Kendra Wiig and her mother, Deborah Wiig, both
of Denver, also challenged Focus's position. "Although
Focus says homosexuality is against families and
against religion, there are a lot of loving families with
gay mothers, daughters, and sons," said Kendra Wiig,
who is bisexual. In her last year at Colorado State
University, Kendra said she fears for her desired
career as a college professor if she is open about her sexuality.
Focus has a program called "Love Won Out," which
contends that homosexuality can be prevented or treated.
Focus on the Family staffer Melissa Fryrear said
she was gay for a decade before becoming Christian and
realizing her new life was incompatible with
homosexuality. "That's not a Focus on the Family stance.
That's a biblical stance," said Fryrear, who talked to
reporters inside a tent on the organization's grounds.
Meanwhile, protesters were in a festive mood
despite the weather, walking under several strands of
rainbow-colored balloons, listening to music, and
eating hot dogs. Children took turns trying to walk on stilts.
Will Pharis and Rich Weinman, who live on a
ranch near Cheyenne, Wyo., have been a couple for nine
years. Both teach in Weld County in northern Colorado.
They marched with hundreds of others around the Focus on the
Family campus, which covers at least a city block. "We feel
we wanted to have a presence here," Weinman said. "We
are known in our school district as a couple, and
we've had a lot of support from the teachers and
administrators. I'm pretty convinced that mainstream folks
are OK with diversity."
During the Soulforce protest, a small group from
the notoriously antigay Westboro Baptist Church of
Topeka, Kan., protested Focus on the Family for being
gay-friendly because it encourages gays and lesbians to
become heterosexual. The church made the news when its
pastor, Fred Phelps, led antigay demonstrations after
the 1998 slaying of openly gay University of Wyoming
student Matthew Shepard.
Two parents and their gay son were arrested
Monday when they crossed a barricade and tried to
hand-deliver a letter protesting Dobson's antigay
stance. When police warned Phil Reitan, his wife, and son
they would be arrested, Reitan said, "I'm an attorney,
I'm a Christian, I'm a father, I love my family."

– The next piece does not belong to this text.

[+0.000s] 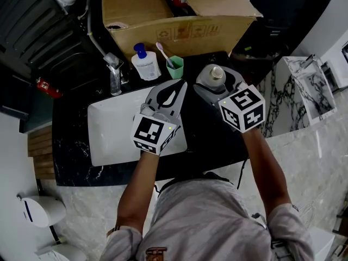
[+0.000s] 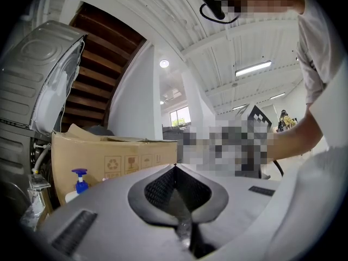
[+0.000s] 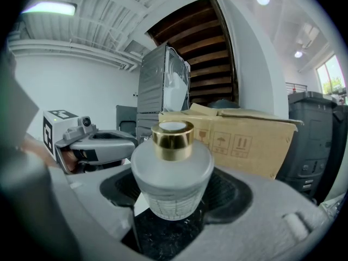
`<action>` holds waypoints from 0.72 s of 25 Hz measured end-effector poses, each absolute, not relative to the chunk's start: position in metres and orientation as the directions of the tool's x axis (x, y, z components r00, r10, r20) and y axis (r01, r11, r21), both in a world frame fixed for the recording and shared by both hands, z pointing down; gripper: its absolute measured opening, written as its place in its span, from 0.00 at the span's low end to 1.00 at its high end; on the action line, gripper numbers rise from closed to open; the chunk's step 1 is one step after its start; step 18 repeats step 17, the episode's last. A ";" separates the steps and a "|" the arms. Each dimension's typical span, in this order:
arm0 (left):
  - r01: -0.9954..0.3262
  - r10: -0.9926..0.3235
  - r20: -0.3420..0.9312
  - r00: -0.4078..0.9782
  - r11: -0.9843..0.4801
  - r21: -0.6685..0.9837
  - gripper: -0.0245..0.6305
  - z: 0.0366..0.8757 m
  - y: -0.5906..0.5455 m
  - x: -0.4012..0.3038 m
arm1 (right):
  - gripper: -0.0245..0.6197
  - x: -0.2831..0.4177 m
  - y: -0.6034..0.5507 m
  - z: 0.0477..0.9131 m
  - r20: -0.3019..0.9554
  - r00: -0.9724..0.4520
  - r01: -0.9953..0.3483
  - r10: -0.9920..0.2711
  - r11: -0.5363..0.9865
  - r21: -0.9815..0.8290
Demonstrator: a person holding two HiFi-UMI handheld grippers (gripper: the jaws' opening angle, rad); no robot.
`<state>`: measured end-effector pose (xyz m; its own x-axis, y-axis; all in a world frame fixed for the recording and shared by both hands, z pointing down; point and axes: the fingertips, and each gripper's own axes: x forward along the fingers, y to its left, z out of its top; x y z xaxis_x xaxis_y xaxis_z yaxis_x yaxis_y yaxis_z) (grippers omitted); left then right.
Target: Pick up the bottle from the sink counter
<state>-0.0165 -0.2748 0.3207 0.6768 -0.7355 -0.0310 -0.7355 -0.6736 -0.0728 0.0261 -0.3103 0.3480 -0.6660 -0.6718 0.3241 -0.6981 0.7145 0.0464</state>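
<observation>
No readable brand names here. The cardboard box [image 1: 179, 10] at 12 o'clock in the head view has only printed handling symbols: a recycling sign, a fragile glass, an umbrella and up-arrows. The pump bottle [image 1: 145, 63] label is too small to read, and so is the faint grid print low on the bottle [image 3: 172, 173].

Count: two bottles, one green cup [image 1: 174, 68], one toothbrush [image 1: 163, 52] in the cup, one box.

The frosted, gold-capped bottle stands on the black counter [image 1: 70, 140] at 2 o'clock from the sink [image 1: 114, 129]. The right gripper [image 1: 218, 74] has its jaws spread wide, hugging the bottle's sides. The left gripper [image 1: 179, 86] is pinched together with nothing in it, over the sink's 3 o'clock edge.
</observation>
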 end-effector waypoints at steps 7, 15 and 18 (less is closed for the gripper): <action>-0.734 -0.734 -0.031 0.678 -0.674 -0.085 0.04 0.320 -0.272 -0.015 | 0.55 0.027 -0.305 0.341 0.313 -0.671 -0.694 -0.672 0.718 0.057; -0.730 -0.731 -0.028 0.682 -0.678 -0.084 0.04 0.319 -0.269 -0.013 | 0.55 0.028 -0.303 0.341 0.313 -0.672 -0.693 -0.671 0.719 0.055; -0.730 -0.731 -0.028 0.682 -0.678 -0.085 0.04 0.319 -0.269 -0.013 | 0.55 0.028 -0.303 0.341 0.313 -0.672 -0.692 -0.671 0.719 0.055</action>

Phil and Randi Reitan and their son, Jacob, led
a single-file march of about 150 people to the
headquarters of the Focus on the Family ministry on
the second day of a protest by Soulforce. A Focus on the
Family representative met the demonstrators outside
the light metal barricades and accepted stacks of
letters from Soulforce. Soulforce said the letters
objected to Dobson's teachings that homosexual behavior is a
sin and that antidiscrimination laws should not extend
to gays and lesbians. The Reitans said they wanted to
deliver their own letter to Dobson personally and were
arrested on trespassing charges when they passed through the barricades.
Dobson, a child psychologist, founded Focus on
the Family and has spread its message through his
books and radio broadcasts that reach about 220
million people worldwide. His reach stretches beyond
religious matters, his political clout growing as
evangelical Christians have become politically active.